Early Egg Exposure Is Paying Off: Major Study Finds Childhood Egg Allergies Fell 17% After Parents Stopped Delaying Introduction

Jun 8, 2026·2 min read

For years, many parents were told to keep eggs, peanuts and other allergy-triggering foods away from babies until toddlerhood. The logic sounded safe, avoid the food, avoid the allergy.

A new study suggests that advice may have been exactly the wrong direction.

Research published in JAMA Pediatrics found that after infant-feeding guidance changed to encourage earlier egg introduction, the prevalence of egg allergy among 1-year-old children fell by more than 17%. The absolute drop was from 9.2% to 7.6%, but the sharper story was among babies with early eczema, one of the strongest warning signs for future food allergy. In that group, egg allergy fell from 34.6% to 21.9%.

The study, led by researchers in Australia, compared two large groups of infants in Melbourne, one before the guideline shift and one after. The children were tested at around 12 months of age using allergy skin testing, and those with positive results underwent oral food challenges, the standard method used to confirm whether a child is truly allergic.

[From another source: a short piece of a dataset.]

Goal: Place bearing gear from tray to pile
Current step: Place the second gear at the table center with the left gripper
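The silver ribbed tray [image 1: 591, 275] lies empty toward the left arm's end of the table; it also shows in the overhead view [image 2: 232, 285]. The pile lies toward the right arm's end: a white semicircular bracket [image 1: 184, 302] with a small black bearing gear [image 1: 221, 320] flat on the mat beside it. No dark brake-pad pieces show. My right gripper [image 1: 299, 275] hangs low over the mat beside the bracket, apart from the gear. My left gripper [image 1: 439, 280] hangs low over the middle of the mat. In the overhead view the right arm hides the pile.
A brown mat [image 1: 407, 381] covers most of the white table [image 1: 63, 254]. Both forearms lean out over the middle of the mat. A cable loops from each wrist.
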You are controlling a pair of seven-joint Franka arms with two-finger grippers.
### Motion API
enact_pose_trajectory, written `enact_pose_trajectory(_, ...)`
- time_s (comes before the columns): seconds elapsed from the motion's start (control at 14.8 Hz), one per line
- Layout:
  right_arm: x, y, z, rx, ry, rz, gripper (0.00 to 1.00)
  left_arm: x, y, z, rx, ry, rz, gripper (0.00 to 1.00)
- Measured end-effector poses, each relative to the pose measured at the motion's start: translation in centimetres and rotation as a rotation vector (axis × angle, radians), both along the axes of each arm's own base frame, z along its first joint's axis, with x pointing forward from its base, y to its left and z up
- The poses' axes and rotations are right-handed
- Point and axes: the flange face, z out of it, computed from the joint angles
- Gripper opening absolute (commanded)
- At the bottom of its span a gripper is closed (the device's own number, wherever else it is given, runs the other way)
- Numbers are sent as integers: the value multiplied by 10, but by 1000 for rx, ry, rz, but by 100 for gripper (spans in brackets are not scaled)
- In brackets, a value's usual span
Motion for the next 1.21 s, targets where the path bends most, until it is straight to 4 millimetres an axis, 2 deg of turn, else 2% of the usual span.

Close-up on woman holding a carton of eggs at the supermarket – grocery shopping concepts

Earlier guidance had leaned heavily toward avoidance, especially for high-risk children. But over the past decade, allergy prevention has moved toward early, regular exposure in safe, age-appropriate forms. The idea is simple but powerful, when a baby’s immune system meets a food through the mouth early in life, it may be more likely to learn tolerance rather than treat that food as a threat.

This does not mean giving babies unsafe foods or rushing solids too early. Doctors generally advise introducing solids when a baby is developmentally ready, usually around 6 months and not before 4 months. Egg should be well cooked. Peanut should be given in safe forms such as thinned smooth peanut butter or peanut powder mixed into other foods, never whole nuts, which are a choking hazard.